Verfassung verurteilt
: Dem Volk wird nicht gefolgt

Es ist ein Begräbnis erster Klasse, das Senat und Verfassungsgericht der noch jungen Hamburger Volksgesetzgebung verpasst haben. Die BürgerInnen dürfen zwar Gesetze erlassen, doch scheren muss Volkes Wille die Regierenden deshalb noch lange nicht. Ein ernsthaftes Gesicht aufsetzen und über Volksentscheide ein bisschen parlamentarisch beraten – das reicht, um sie anschließend anstandslos wieder vom Tisch zu wischen. Das Hamburger Verfassungsgericht hat damit eine Gebrauchsanweisung zur Produktion von Politikverdrossenheit formuliert. Und das auch noch im Namen des Volkes.

Kommentarvon Marco Carini

Nimmt man den Senatsplan hinzu, die Hürden im Volksentscheidsverfahren auf Stabhochsprung-Niveau zu erhöhen, wäre es konsequenter und vor allem wesentlich aufrichtiger, die Volksgesetzgebung komplett abzuschaffen. Volksentscheide, deren Organisationsaufwand kaum leistbar ist und deren Resultate nur bei Bedarf interessieren, braucht wirklich niemand in dieser Stadt. Als Alibiveranstaltung sind sie zu teuer, als Instrument der direkten Demokratie seit gestern ungeeignet.

Nur eine Alternative zum Todesstoß für die Volksbeteiligung bleibt noch offen: Verfassung ändern, Volkes Voten für rechtsverbindlich erklären und damit Senat wie Bürgerschaft versagen, den Bürgerwillen zu drehen und zu wenden, bis er passend gemacht ist.
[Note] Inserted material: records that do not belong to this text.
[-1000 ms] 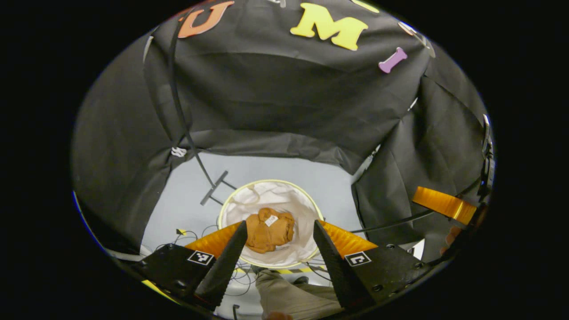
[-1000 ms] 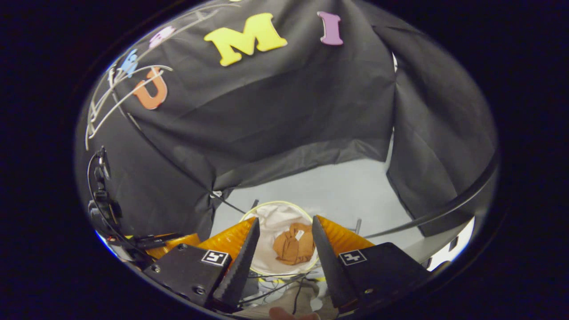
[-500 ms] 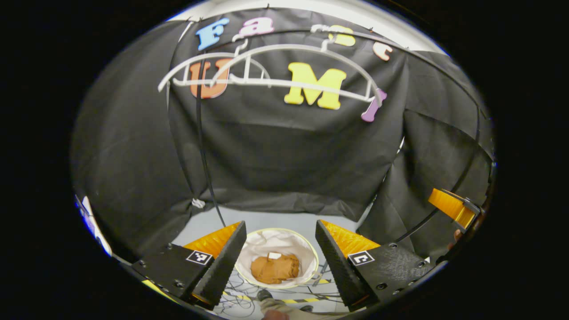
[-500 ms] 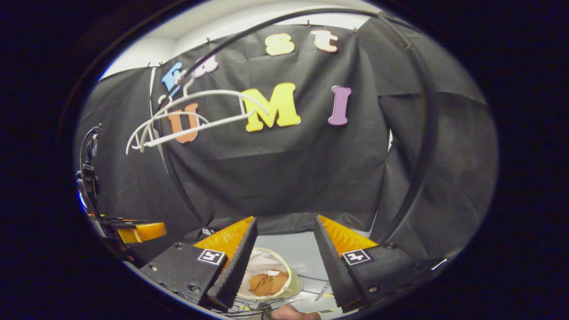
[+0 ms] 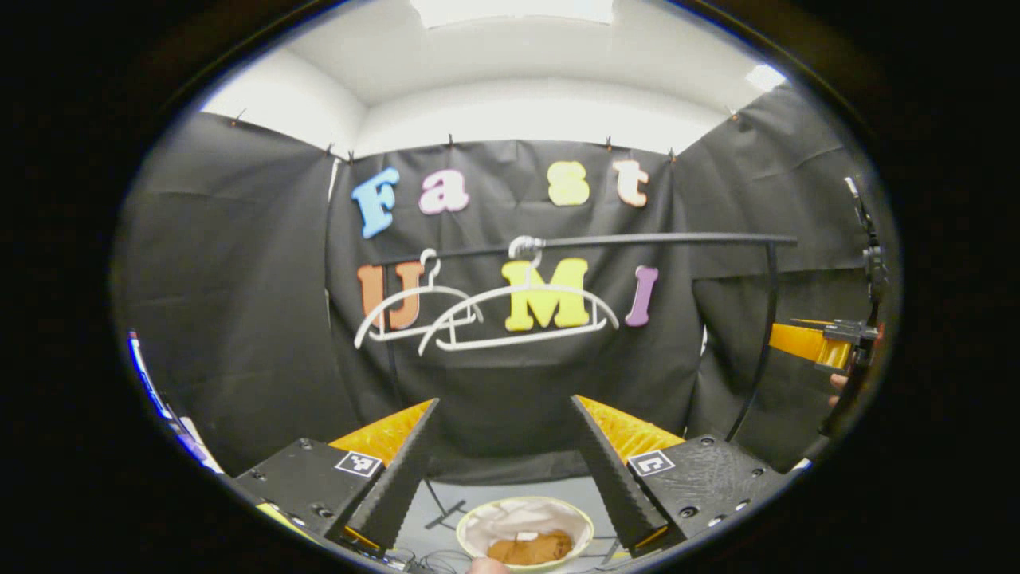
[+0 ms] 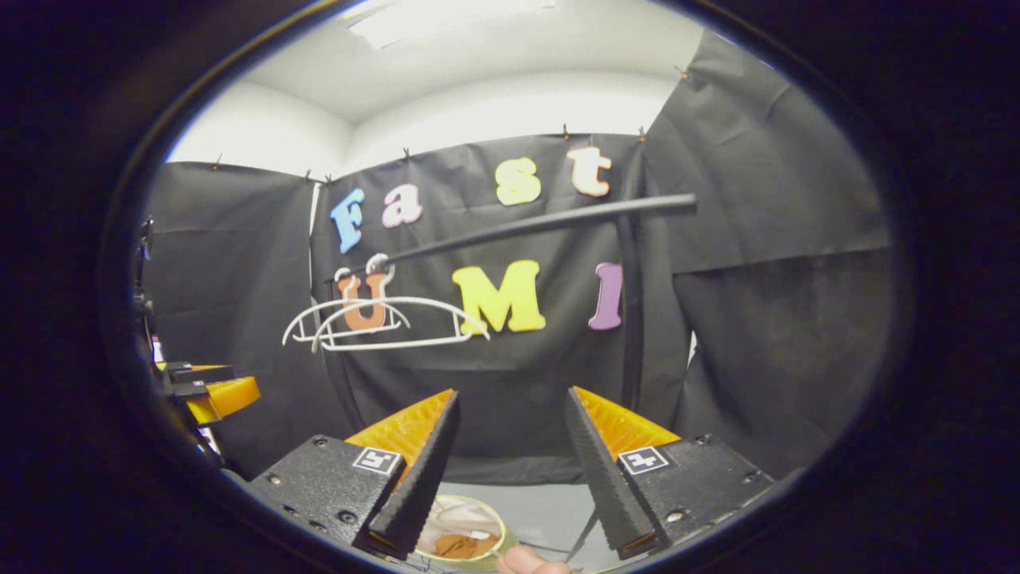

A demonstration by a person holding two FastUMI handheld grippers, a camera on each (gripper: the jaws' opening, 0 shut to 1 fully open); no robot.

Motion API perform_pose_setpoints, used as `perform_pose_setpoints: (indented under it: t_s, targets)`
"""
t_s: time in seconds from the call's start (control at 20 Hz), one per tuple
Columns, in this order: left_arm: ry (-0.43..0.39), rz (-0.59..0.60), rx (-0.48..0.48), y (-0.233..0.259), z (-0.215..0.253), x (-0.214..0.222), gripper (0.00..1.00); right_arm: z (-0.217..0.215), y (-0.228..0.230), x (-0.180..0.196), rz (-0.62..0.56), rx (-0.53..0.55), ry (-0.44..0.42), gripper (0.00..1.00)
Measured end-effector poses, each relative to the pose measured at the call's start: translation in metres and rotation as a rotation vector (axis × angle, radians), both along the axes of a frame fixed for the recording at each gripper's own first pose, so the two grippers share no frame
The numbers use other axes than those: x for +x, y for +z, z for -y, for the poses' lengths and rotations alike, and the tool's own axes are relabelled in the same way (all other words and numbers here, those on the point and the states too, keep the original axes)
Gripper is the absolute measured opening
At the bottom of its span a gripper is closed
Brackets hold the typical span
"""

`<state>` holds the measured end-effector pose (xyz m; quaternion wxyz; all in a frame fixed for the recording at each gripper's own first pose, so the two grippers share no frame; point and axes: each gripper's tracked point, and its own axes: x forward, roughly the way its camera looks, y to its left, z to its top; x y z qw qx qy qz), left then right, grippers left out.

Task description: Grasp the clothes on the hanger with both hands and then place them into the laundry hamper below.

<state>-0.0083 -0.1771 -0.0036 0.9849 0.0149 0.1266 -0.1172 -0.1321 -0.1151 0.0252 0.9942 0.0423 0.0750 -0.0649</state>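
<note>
A brown garment [image 5: 530, 548] lies crumpled inside the round white laundry hamper [image 5: 524, 500] on the floor, low between my left gripper's fingers. My left gripper [image 5: 506, 450] is open and empty, held high above the hamper and facing the wall. Two bare white hangers [image 5: 518, 319] hang on a black rail [image 5: 637, 238]. In the right gripper view the garment [image 6: 462, 545] lies in the hamper [image 6: 450, 516] at the bottom, and my right gripper [image 6: 510, 454] is open and empty. The hangers [image 6: 382, 323] hang bare to its upper left.
The rail's black upright post [image 5: 757, 359] stands to the right. My right gripper [image 5: 813, 344] shows at the far right of the left gripper view, my left gripper [image 6: 211, 392] at the far left of the right gripper view. Cables lie on the grey floor [image 6: 542, 514] near the hamper.
Both grippers have lifted and tilted up from looking down into the hamper to facing the rail and hangers. The garment stays in the hamper. Both grippers stay open.
</note>
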Motion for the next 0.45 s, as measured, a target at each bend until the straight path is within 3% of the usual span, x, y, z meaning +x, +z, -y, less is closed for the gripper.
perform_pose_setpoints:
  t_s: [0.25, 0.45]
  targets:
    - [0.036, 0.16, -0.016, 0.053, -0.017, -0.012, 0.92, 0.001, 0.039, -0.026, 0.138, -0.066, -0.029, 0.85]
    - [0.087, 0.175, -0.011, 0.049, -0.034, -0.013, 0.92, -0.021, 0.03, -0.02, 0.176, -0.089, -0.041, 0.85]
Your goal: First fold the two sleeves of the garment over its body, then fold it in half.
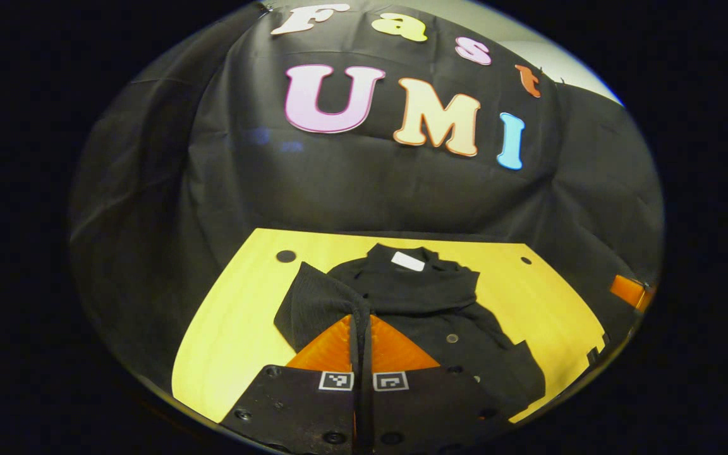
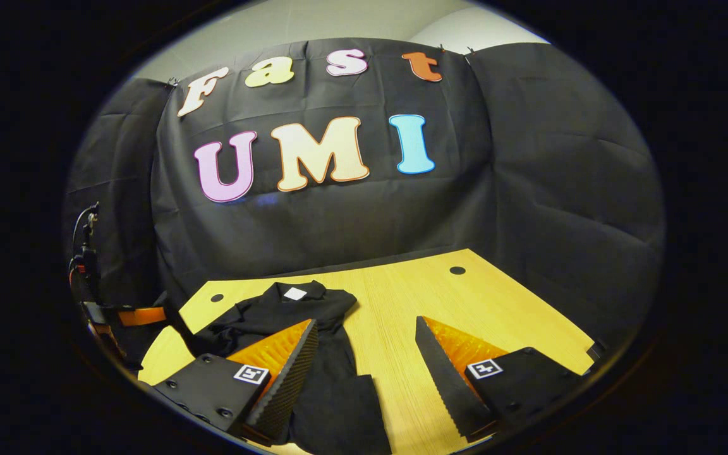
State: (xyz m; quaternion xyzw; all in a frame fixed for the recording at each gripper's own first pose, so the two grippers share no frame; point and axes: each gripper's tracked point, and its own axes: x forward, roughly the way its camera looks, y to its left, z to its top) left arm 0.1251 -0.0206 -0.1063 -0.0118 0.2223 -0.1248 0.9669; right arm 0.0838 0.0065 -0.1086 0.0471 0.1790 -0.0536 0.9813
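Observation:
A black garment lies on the yellow table, its collar with a white label at the far side. My left gripper is shut on one black sleeve, which rises from the garment's left side up into the jaws. In the right gripper view the garment lies at the lower left, with the label on its collar. My right gripper hangs open just above the table, its left finger over the garment's edge, its right finger over bare wood.
The table has small round holes near its far corners. Black cloth walls close the booth behind and beside it. Bare wood stretches right of the garment. The left gripper shows at the far left of the right gripper view.

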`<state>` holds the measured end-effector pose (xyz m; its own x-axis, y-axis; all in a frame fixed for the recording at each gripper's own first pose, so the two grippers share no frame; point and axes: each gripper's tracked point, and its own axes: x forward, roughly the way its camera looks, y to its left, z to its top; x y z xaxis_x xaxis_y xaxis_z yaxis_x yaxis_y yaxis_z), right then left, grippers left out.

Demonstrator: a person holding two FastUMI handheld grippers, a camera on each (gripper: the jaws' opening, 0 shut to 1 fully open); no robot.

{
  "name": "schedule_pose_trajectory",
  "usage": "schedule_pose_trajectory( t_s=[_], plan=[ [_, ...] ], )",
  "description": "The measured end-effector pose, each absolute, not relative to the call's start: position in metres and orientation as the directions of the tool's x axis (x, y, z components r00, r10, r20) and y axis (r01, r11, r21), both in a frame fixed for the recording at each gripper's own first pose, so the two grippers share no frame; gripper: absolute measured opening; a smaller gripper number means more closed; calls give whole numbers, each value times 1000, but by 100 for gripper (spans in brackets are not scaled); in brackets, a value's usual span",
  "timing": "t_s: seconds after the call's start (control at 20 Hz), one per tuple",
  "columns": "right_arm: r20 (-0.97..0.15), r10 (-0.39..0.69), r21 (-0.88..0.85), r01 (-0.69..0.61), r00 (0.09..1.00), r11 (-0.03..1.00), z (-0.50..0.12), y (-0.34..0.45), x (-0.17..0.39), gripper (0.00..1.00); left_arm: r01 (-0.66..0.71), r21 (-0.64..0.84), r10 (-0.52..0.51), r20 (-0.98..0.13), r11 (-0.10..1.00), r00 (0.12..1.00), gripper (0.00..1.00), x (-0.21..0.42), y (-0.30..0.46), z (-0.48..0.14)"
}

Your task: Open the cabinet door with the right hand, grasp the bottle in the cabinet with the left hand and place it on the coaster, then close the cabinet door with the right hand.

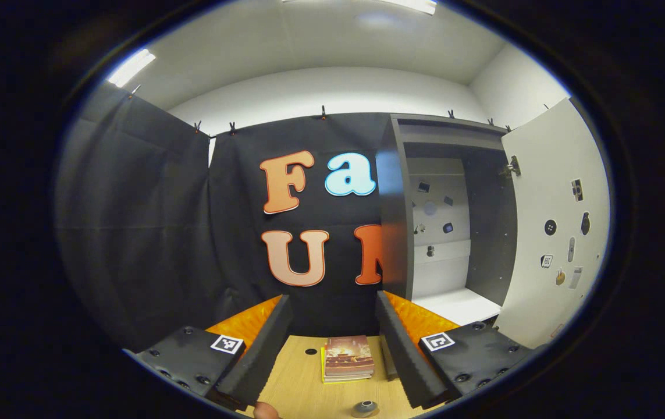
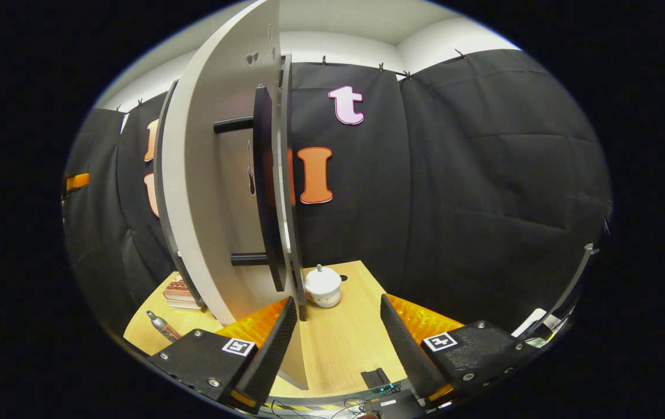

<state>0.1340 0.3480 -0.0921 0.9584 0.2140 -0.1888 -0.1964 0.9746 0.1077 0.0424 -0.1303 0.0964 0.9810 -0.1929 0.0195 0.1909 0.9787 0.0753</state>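
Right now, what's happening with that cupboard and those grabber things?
A person is working with two hand-held grippers at a wooden table. The cabinet door stands wide open, and the shelf inside looks bare. The left gripper is open and holds nothing, hovering over a stack of books. In the right gripper view, the bottle is already out on the table near the books; whether it sits on a coaster is hidden. The right gripper is open beside the door's dark handle, with the door not yet closed.
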Motion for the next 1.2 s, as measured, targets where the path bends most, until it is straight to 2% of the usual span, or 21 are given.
schedule_pose_trajectory(
  t_s=[0.1, 0.15, 0.2, 0.35, 0.4, 0.45, 1.2],
  plan=[
    [-185, 216, 101, -200, 959, 975, -91, 357, 126, 90, 181, 80, -184, 32, 980, 982, 95, 42, -120, 101],
    [-183, 219, 97, -204, 958, 974, -91, 362, 122, 98, 178, 80, -181, 33, 981, 983, 95, 43, -115, 100],
    [-182, 222, 95, -208, 958, 974, -90, 367, 120, 90, 178, 80, -181, 33, 981, 983, 95, 45, -110, 100],
    [-179, 237, 93, -223, 955, 970, -87, 388, 113, 90, 183, 83, -187, 33, 980, 982, 95, 48, -98, 101],
    [-179, 242, 93, -228, 954, 969, -87, 395, 112, 98, 183, 82, -186, 36, 980, 982, 95, 49, -93, 102],
    [-178, 246, 91, -233, 953, 968, -86, 404, 111, 90, 181, 81, -185, 37, 980, 982, 95, 49, -87, 103],
    [-163, 361, 113, -346, 918, 932, -82, 536, 116, 91, 113, 94, -118, 58, 989, 991, 95, 59, 29, 111]
  ],
)
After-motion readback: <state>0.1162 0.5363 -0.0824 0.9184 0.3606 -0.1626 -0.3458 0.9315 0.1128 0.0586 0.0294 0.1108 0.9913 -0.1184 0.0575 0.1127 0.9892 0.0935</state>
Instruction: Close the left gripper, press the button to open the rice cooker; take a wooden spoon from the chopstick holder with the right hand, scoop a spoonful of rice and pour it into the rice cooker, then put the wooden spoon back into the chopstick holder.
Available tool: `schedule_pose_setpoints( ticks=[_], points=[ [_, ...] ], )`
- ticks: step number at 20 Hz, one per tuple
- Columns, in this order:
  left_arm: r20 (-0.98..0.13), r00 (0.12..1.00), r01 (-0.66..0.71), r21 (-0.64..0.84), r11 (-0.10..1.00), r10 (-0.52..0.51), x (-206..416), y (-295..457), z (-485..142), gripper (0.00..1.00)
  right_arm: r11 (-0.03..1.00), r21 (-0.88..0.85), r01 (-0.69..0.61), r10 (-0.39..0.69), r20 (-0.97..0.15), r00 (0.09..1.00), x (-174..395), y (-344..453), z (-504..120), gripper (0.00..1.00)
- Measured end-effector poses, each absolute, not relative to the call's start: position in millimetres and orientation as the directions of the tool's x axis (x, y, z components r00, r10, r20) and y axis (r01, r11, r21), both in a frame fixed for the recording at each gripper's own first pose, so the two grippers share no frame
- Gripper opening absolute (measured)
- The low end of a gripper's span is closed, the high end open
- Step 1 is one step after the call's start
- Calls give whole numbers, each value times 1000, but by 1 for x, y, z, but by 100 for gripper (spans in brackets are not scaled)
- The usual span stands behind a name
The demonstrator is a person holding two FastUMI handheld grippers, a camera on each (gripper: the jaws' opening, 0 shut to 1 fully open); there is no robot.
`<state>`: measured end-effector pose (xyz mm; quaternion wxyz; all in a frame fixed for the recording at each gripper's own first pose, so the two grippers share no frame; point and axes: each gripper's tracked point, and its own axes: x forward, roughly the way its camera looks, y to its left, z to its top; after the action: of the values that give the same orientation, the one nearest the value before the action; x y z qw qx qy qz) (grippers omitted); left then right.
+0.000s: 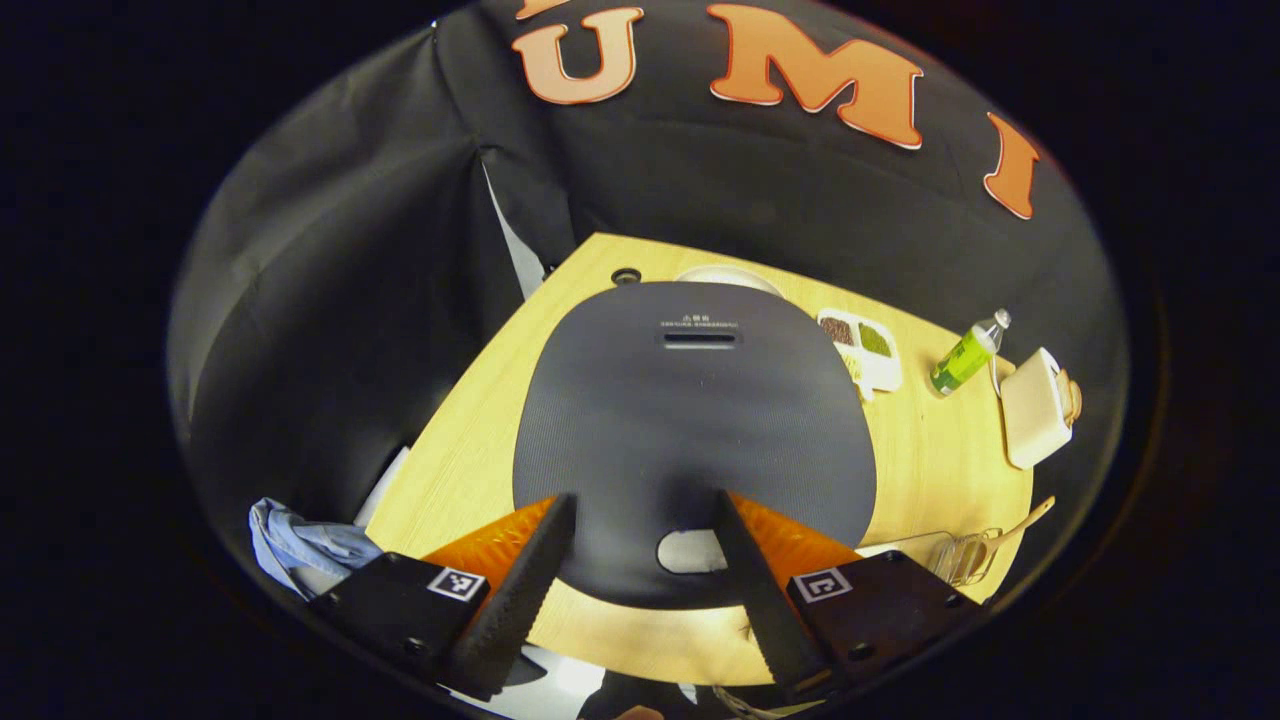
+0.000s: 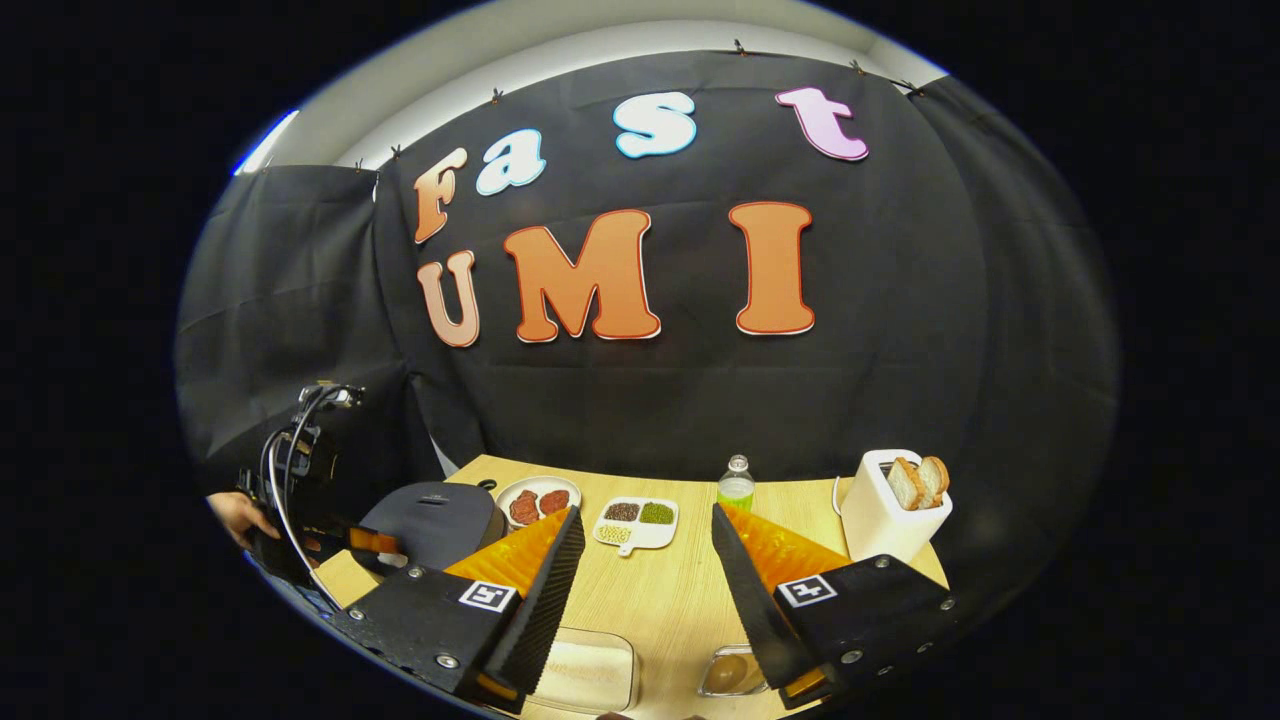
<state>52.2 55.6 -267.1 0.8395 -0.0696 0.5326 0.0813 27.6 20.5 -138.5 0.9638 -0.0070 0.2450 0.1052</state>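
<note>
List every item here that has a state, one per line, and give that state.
rice cooker: lid shut, button not yet pressed
left gripper: jaws open, above the cooker's front
right gripper: jaws open, holding nothing
toaster: two bread slices sticking up
bottle: upright, capped
divided dish: compartments filled
wooden spoon: resting in its clear holder

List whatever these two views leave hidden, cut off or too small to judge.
- Rice cooker button, left gripper view: partly behind a finger of the left claw.
- Chopstick holder and wooden spoon, left gripper view: squeezed at the edge, contents unclear.
- Clear container, right gripper view: cut off at the bottom edge below the right claw.
- Divided dish, right gripper view: contents too small to identify.
</note>
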Motion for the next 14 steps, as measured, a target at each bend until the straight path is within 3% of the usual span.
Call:
schedule_pose_setpoints(
  ticks=[4, 10, 14],
  points=[
    [-928, 369, -237, -38, 971, 54, 55, 53, -274, 98, 974, 29, -226, 213, -468, 858, 27, 28, -135, 80],
    [-879, 471, -217, -34, 976, 74, 52, 51, -274, 97, 968, 34, -249, 235, -469, 851, 22, 40, -136, 80],
    [-867, 498, -172, -77, 982, 19, 54, 53, -272, 93, 968, 40, -246, 236, -466, 853, 20, 39, -133, 80]
  ],
)
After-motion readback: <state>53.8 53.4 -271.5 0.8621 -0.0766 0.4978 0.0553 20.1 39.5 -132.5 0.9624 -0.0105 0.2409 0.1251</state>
Die CDU-Pläne zur Reform des Volksentscheidsverfahrens und das Durchpeitschen des LBK-Verkaufs gegen die Mehrheitsmeinung der BürgerInnen aber weisen in die entgegengesetzte Richtung: Hamburgs Regierende wollen die Macht partout nicht mit ihren WählerInnen teilen.

Wenn diese ihre „Volksvertreter“ beim nächsten Wahl-Gang dennoch im Amt bestätigen, haben sie die Macht in ihren Händen allerdings auch nicht verdient. Denn ohne mündige BürgerInnen wird eine direktere Demokratie kaum funktionieren.